* _What is needed_: Print each line of the listing once more, precisely as given.

* _Information supplied_:

+++

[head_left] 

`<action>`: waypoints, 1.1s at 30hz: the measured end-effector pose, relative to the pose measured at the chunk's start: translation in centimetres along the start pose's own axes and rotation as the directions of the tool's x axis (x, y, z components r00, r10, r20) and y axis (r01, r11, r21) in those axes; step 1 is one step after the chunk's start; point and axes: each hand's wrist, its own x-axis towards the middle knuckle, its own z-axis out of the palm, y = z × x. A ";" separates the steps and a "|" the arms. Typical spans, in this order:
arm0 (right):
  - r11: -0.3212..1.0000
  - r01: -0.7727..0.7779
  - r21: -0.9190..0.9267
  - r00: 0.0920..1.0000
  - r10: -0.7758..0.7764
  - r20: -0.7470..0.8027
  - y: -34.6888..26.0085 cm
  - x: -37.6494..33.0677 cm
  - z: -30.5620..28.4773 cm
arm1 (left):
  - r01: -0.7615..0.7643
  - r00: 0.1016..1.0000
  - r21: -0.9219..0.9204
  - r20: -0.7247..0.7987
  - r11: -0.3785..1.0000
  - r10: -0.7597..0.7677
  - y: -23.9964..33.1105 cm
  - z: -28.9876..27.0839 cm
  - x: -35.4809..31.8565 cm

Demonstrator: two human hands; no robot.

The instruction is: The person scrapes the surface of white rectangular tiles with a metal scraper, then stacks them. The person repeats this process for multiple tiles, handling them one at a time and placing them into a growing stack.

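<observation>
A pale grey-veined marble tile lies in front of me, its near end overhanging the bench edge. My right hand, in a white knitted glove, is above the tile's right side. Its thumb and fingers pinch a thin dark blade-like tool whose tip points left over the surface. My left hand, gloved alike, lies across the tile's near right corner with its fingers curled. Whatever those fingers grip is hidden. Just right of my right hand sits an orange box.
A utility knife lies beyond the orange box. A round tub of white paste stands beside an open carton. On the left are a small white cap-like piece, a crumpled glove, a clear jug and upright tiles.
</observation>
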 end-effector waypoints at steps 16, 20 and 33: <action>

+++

* _Task response_:
[head_left] 

`<action>`: waypoints, 1.1s at 30hz: the measured end-effector pose, relative to the pose measured at the chunk's start: translation in centimetres along the start pose's own axes and rotation as the directions of the tool's x axis (x, y, z components r00, r10, r20) and y axis (r01, r11, r21) in those axes; step 1 is one step after the chunk's start; point and axes: each hand's wrist, its own x-axis towards the middle knuckle, its own z-axis out of the palm, y = z × x. A ";" separates the steps and a "|" the arms. Typical spans, in this order:
arm0 (right):
  - r11: -0.3212..1.0000
  - r01: -0.7727..0.7779
  - r21: -0.9190..0.9267
  - r00: 0.0920..1.0000
  - r10: -0.7758..0.7764
  - r20: -0.7470..0.8027
  - y: -34.6888..26.0085 cm
  - x: -37.6494..33.0677 cm
  - z: -30.5620..28.4773 cm
arm1 (left):
  - r01: -0.7615..0.7643
  - r00: 0.1016..1.0000
  - r21: -0.9219..0.9204
  - r20: -0.7247..0.7987
  - r11: -0.3785..1.0000
  - r10: -0.7597..0.7677
  - y: -23.9964..33.1105 cm
  - z: -28.9876..27.0839 cm
  - x: -35.4809..31.8565 cm

Demonstrator: two human hands; no robot.

The instruction is: The person scrapes the surface of white rectangular tiles with a metal scraper, then stacks them. The person repeats this process for multiple tiles, handling them one at a time and placing them into a growing stack.

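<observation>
A pale grey-veined marble tile lies in front of me, its near end overhanging the bench edge. My right hand, in a white knitted glove, is above the tile's right side. Its thumb and fingers pinch a thin dark blade-like tool whose tip points left over the surface. My left hand, gloved alike, lies across the tile's near right corner with its fingers curled. Whatever those fingers grip is hidden. Just right of my right hand sits an orange box.
A utility knife lies beyond the orange box. A round tub of white paste stands beside an open carton. On the left are a small white cap-like piece, a crumpled glove, a clear jug and upright tiles.
</observation>
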 end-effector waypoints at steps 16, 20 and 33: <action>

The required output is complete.